LONDON (Reuters) -Britain's foreign ministry summoned the Chinese ambassador on Tuesday to state that espionage and cyber attacks were not acceptable on UK soil after three men were charged with spying for Hong Kong.

David Cameron, Britain's foreign minister, instructed his officials to call Chinese Ambassador Zheng Zeguang for a meeting to condemn what the Foreign, Commonwealth and Development Office said was Chinese-backed activity in Britain.

"The FCDO was unequivocal in setting out that the recent pattern of behaviour directed by China against the UK including cyber attacks, reports of espionage links and the issuing of bounties is not acceptable," the statement said.

The FCDO said the ambassador was summoned after three men appeared in a London court on Monday charged with assisting Hong Kong's foreign intelligence service in Britain - offences under the UK's National Security Act.
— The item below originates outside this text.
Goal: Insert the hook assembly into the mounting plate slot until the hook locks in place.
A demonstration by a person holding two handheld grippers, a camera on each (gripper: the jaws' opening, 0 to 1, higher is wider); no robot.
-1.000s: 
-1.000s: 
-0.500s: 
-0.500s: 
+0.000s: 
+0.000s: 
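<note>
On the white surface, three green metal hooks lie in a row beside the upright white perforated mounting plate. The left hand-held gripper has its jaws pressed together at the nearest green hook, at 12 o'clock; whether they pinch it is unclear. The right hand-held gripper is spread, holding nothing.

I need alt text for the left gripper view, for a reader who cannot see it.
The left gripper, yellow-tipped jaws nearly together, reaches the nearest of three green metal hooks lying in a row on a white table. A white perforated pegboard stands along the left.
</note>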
In the U.S. and across Europe there has been increasing anxiety about China’s alleged cyber and espionage activity.

Separately, on Tuesday, the head of Britain's spy agency GCHQ said China posed a genuine and increasing cyber risk to the UK and added that the country was her agency's top priority.

Earlier in May, a "malign actor", which British media said was China, citing government sources, had probably compromised the payments system used by the British armed forces. Beijing described that accusation as absurd.

Charges against the three men accused of helping the Hong Kong agency said they had agreed to "undertake information gathering, surveillance and acts of deception" in Britain.

The Chinese Embassy in London accused Britain of fabricating the charges against the men and said it had no right to interfere in Hong Kong's affairs.

Hong Kong was under British rule for 156 years before reverting to Chinese sovereignty in 1997.